═══ DATASET ENTRIES

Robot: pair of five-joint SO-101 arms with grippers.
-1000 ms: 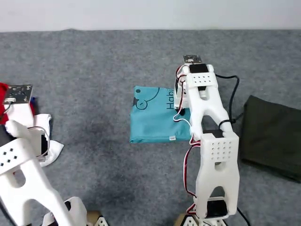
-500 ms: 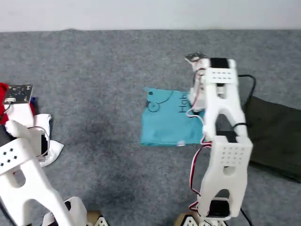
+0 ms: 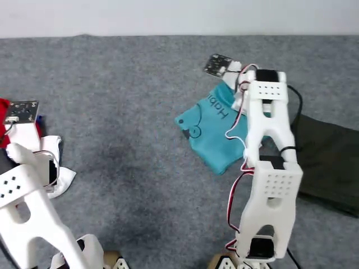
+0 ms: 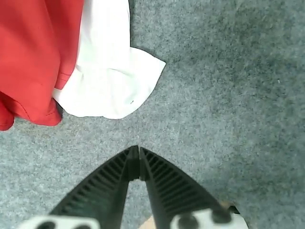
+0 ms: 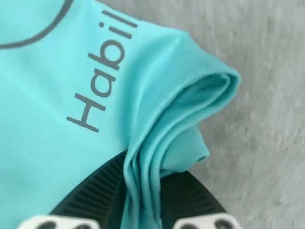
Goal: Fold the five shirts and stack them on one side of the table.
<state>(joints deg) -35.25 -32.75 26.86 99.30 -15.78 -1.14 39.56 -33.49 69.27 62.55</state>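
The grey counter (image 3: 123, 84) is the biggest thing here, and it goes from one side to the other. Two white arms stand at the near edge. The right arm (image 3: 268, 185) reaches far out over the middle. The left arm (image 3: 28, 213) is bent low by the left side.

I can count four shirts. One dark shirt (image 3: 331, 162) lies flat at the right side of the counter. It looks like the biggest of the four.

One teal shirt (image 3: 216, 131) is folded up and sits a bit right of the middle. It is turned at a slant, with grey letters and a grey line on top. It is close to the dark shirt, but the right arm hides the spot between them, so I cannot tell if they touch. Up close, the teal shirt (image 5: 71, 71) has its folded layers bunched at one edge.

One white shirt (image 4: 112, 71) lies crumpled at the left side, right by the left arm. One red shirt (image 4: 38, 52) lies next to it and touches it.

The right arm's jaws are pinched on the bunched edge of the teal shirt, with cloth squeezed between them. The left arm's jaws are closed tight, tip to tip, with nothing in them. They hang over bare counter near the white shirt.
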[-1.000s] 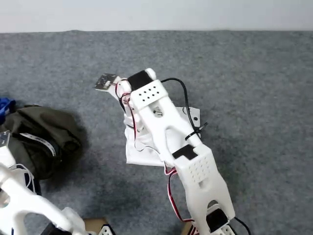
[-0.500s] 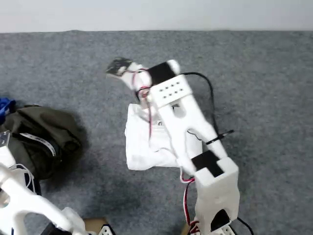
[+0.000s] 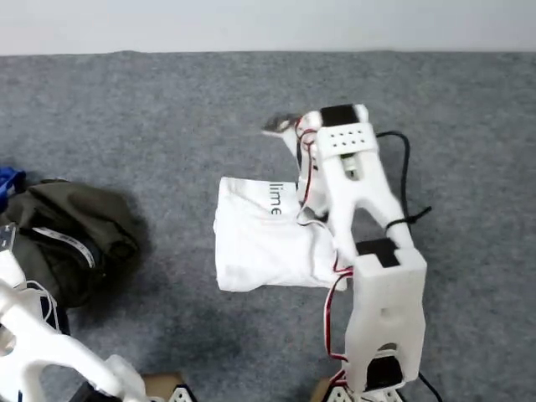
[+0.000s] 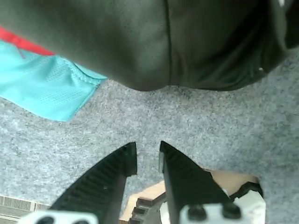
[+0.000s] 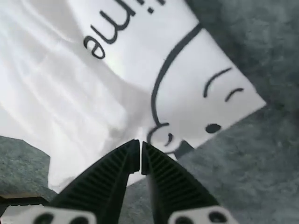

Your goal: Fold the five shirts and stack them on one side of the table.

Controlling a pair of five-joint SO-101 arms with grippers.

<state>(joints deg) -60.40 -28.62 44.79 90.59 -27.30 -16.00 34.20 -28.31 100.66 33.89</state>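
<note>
A folded white shirt (image 3: 260, 243) with dark print lies on the grey carpet mid-table. In the right wrist view the white shirt (image 5: 93, 93) shows a drawn face and letters. My right gripper (image 3: 280, 126) hangs raised past the shirt's far right corner, shut with nothing in it; seen from the wrist, the right gripper (image 5: 140, 145) has its fingers pressed together above the shirt's edge. At the left lies a crumpled dark olive shirt (image 3: 75, 230). My left gripper (image 4: 148, 156) hovers over carpet close to that dark shirt (image 4: 177, 42), its fingers a narrow gap apart and empty.
A teal shirt (image 4: 42, 84) with a red strip (image 4: 23, 42) pokes out from under the dark one. A bit of blue cloth (image 3: 7, 180) sits at the left edge. A cardboard piece (image 3: 163, 383) lies by the arm bases. Bare carpet (image 3: 469, 167) stretches to the right and back.
The right arm has swung to the right and off the white shirt, uncovering its printed top. The shirt lies flatter. The left arm has not moved.
</note>
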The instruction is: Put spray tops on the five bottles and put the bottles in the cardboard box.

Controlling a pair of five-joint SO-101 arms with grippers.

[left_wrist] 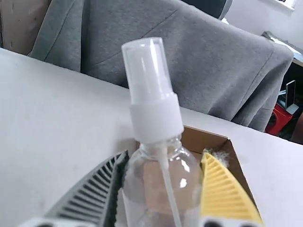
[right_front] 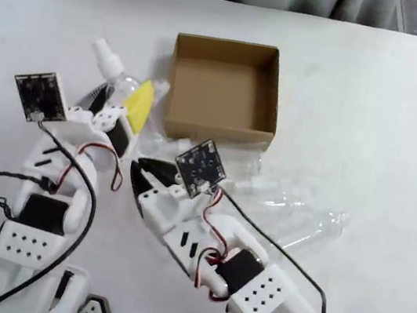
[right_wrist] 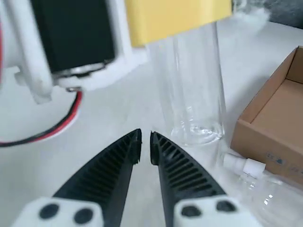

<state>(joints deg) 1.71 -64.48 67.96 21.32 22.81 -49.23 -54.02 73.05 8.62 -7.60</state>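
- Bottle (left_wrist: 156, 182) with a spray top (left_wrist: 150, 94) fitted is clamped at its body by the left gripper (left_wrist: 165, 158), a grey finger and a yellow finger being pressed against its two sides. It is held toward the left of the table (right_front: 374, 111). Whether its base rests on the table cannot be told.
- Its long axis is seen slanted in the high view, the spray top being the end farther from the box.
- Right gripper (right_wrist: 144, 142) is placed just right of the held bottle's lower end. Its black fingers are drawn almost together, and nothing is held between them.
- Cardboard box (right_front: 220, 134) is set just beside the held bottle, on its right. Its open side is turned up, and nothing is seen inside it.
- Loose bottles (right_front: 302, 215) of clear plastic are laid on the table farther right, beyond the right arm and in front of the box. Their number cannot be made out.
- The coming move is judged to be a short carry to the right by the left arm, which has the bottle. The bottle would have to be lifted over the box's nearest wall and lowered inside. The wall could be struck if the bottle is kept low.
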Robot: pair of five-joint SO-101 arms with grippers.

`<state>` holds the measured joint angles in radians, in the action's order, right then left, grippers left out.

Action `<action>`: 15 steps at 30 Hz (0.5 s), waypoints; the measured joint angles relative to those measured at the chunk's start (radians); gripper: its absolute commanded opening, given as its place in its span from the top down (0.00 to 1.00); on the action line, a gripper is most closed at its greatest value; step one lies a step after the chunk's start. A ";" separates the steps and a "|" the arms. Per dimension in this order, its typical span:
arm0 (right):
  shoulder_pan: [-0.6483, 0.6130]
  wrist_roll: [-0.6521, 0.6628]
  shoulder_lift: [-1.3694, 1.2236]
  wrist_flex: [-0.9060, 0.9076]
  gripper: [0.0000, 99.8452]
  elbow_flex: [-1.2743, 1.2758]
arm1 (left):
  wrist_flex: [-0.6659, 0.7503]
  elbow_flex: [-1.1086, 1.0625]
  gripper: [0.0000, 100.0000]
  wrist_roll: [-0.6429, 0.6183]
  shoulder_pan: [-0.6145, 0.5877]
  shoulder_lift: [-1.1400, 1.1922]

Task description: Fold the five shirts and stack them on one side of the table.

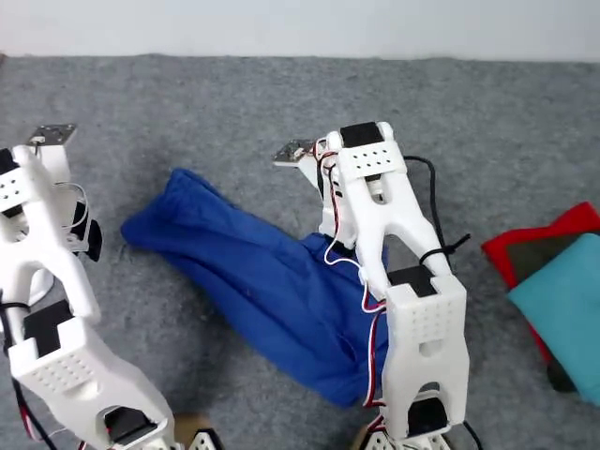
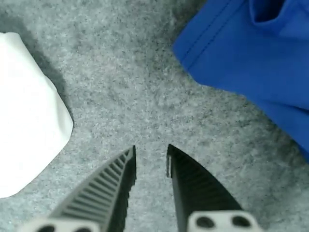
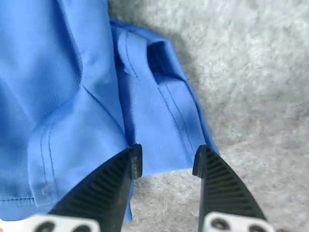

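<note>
High view: a crumpled blue shirt (image 1: 272,281) is being shown sprawled across the fuzzy grey table (image 1: 187,103), with folded teal shirt (image 1: 567,300) lying on red shirt (image 1: 539,242) at 3 o'clock. Its stitched hem is being straddled by the right gripper (image 3: 166,159), jaws wide. The left gripper (image 2: 150,157) is being held narrowly parted over bare felt.

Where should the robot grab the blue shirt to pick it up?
Probably the stitched corner flap of the blue shirt, coming straight down from above. The shirt lies limp on the gray cover, and that flap sits at its edge, just between the fingers of the open right hand.
</note>
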<state>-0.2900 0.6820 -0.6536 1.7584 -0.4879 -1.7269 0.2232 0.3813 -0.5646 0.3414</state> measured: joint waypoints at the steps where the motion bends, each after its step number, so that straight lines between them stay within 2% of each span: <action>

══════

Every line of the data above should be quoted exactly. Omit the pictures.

Robot: pair of five-joint SO-101 arms with grippers.
-1000 ms: 
-500 ms: 
+0 ms: 
+0 ms: 
+0 ms: 
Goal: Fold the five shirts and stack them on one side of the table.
<state>(joints deg) -35.25 -32.75 26.86 99.30 -15.78 -1.14 39.56 -33.49 69.27 62.55</state>
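The grey counter (image 3: 123, 84) is the biggest thing here, and it goes from one side to the other. Two white arms stand at the near edge. The right arm (image 3: 268, 185) reaches far out over the middle. The left arm (image 3: 28, 213) is bent low by the left side.

I can count four shirts. One dark shirt (image 3: 331, 162) lies flat at the right side of the counter. It looks like the biggest of the four.

One teal shirt (image 3: 216, 131) is folded up and sits a bit right of the middle. It is turned at a slant, with grey letters and a grey line on top. It is close to the dark shirt, but the right arm hides the spot between them, so I cannot tell if they touch. Up close, the teal shirt (image 5: 71, 71) has its folded layers bunched at one edge.

One white shirt (image 4: 112, 71) lies crumpled at the left side, right by the left arm. One red shirt (image 4: 38, 52) lies next to it and touches it.

The right arm's jaws are pinched on the bunched edge of the teal shirt, with cloth squeezed between them. The left arm's jaws are closed tight, tip to tip, with nothing in them. They hang over bare counter near the white shirt.
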[-1.000s] 
[-0.500s] 
[+0.000s] 
[+0.000s] 
[+0.000s] 

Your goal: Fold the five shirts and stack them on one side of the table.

Controlling a pair of five-joint SO-101 arms with grippers.

<state>(joints deg) -60.40 -28.62 44.79 90.59 -27.30 -16.00 34.20 -28.31 100.66 33.89</state>
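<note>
A folded white shirt (image 3: 260, 243) with dark print lies on the grey carpet mid-table. In the right wrist view the white shirt (image 5: 93, 93) shows a drawn face and letters. My right gripper (image 3: 280, 126) hangs raised past the shirt's far right corner, shut with nothing in it; seen from the wrist, the right gripper (image 5: 140, 145) has its fingers pressed together above the shirt's edge. At the left lies a crumpled dark olive shirt (image 3: 75, 230). My left gripper (image 4: 148, 156) hovers over carpet close to that dark shirt (image 4: 177, 42), its fingers a narrow gap apart and empty.
A teal shirt (image 4: 42, 84) with a red strip (image 4: 23, 42) pokes out from under the dark one. A bit of blue cloth (image 3: 7, 180) sits at the left edge. A cardboard piece (image 3: 163, 383) lies by the arm bases. Bare carpet (image 3: 469, 167) stretches to the right and back.
The right arm has swung to the right and off the white shirt, uncovering its printed top. The shirt lies flatter. The left arm has not moved.
</note>
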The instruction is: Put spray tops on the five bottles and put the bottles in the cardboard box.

Controlling a pair of five-joint SO-101 arms with grippers.

[left_wrist] 
[right_front] 
[right_wrist] 

<state>(joints deg) 1.71 -64.48 67.96 21.32 22.81 -49.23 -54.02 73.05 8.62 -7.60</state>
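- Bottle (left_wrist: 156, 182) with a spray top (left_wrist: 150, 94) fitted is clamped at its body by the left gripper (left_wrist: 165, 158), a grey finger and a yellow finger being pressed against its two sides. It is held toward the left of the table (right_front: 374, 111). Whether its base rests on the table cannot be told.
- Its long axis is seen slanted in the high view, the spray top being the end farther from the box.
- Right gripper (right_wrist: 144, 142) is placed just right of the held bottle's lower end. Its black fingers are drawn almost together, and nothing is held between them.
- Cardboard box (right_front: 220, 134) is set just beside the held bottle, on its right. Its open side is turned up, and nothing is seen inside it.
- Loose bottles (right_front: 302, 215) of clear plastic are laid on the table farther right, beyond the right arm and in front of the box. Their number cannot be made out.
- The coming move is judged to be a short carry to the right by the left arm, which has the bottle. The bottle would have to be lifted over the box's nearest wall and lowered inside. The wall could be struck if the bottle is kept low.
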Robot: pair of five-joint SO-101 arms with grippers.

`<state>` holds the measured joint angles in radians, in the action's order, right then left, grippers left out.

Action `<action>`: 15 steps at 30 Hz (0.5 s), waypoints; the measured joint angles relative to those measured at the chunk's start (radians); gripper: its absolute commanded opening, given as its place in its span from the top down (0.00 to 1.00); on the action line, a gripper is most closed at its greatest value; step one lies a step after the chunk's start. A ";" separates the steps and a "|" the arms. Per dimension in this order, its typical span:
arm0 (right):
  shoulder_pan: [-0.6483, 0.6130]
  wrist_roll: [-0.6521, 0.6628]
  shoulder_lift: [-1.3694, 1.2236]
  wrist_flex: [-0.9060, 0.9076]
  gripper: [0.0000, 99.8452]
  elbow_flex: [-1.2743, 1.2758]
arm1 (left):
  wrist_flex: [-0.6659, 0.7503]
  elbow_flex: [-1.1086, 1.0625]
  gripper: [0.0000, 100.0000]
  wrist_roll: [-0.6429, 0.6183]
  shoulder_pan: [-0.6145, 0.5877]
  shoulder_lift: [-1.1400, 1.1922]

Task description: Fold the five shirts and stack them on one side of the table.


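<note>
High view: a crumpled blue shirt (image 1: 272,281) is being shown sprawled across the fuzzy grey table (image 1: 187,103), with folded teal shirt (image 1: 567,300) lying on red shirt (image 1: 539,242) at 3 o'clock. Its stitched hem is being straddled by the right gripper (image 3: 166,159), jaws wide. The left gripper (image 2: 150,157) is being held narrowly parted over bare felt.

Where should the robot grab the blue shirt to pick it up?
Probably the stitched corner flap of the blue shirt, coming straight down from above. The shirt lies limp on the gray cover, and that flap sits at its edge, just between the fingers of the open right hand.
</note>
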<state>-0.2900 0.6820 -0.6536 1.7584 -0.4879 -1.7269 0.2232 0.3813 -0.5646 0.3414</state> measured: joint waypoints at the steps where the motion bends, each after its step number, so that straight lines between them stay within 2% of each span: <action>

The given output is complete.